Without any pictures, print exactly the lines that run from the start of the data through the line containing "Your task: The".
>>>
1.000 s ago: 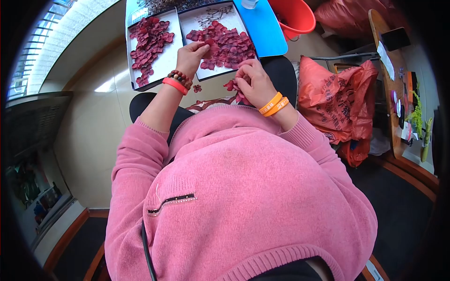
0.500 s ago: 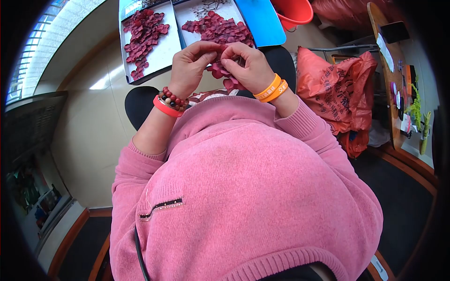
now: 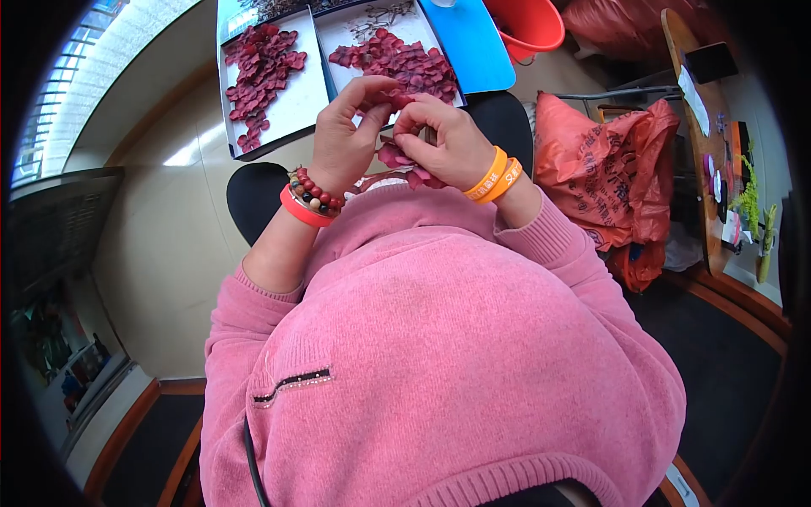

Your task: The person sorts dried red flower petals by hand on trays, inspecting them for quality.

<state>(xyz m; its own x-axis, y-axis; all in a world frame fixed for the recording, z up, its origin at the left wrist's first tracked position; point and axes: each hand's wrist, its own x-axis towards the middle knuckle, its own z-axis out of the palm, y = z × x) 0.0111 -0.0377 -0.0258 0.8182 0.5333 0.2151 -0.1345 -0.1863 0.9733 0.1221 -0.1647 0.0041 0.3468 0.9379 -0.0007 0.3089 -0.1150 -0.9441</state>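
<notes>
In the head view, the left hand [image 3: 348, 142] pinches a dark-red petal [image 3: 402, 100] beside the right hand [image 3: 439, 142], which grasps a petal bunch [image 3: 394, 155] between torso and trays [image 3: 297, 95]. Partly hidden, its long axis apparently slants rightward, toward the torso; a light, steady pinch should avoid creasing.

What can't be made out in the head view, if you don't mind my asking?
Head view:
- How many dark red petals are held: left hand and right hand cover some.
- Inside of the red bag: hidden by its plastic.
- Far end of the blue tabletop: cut off by the top edge.
- Wording on the orange wristbands: too small.
</notes>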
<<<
Task output =
1.000 s ago: 
0.500 s ago: 
now: 

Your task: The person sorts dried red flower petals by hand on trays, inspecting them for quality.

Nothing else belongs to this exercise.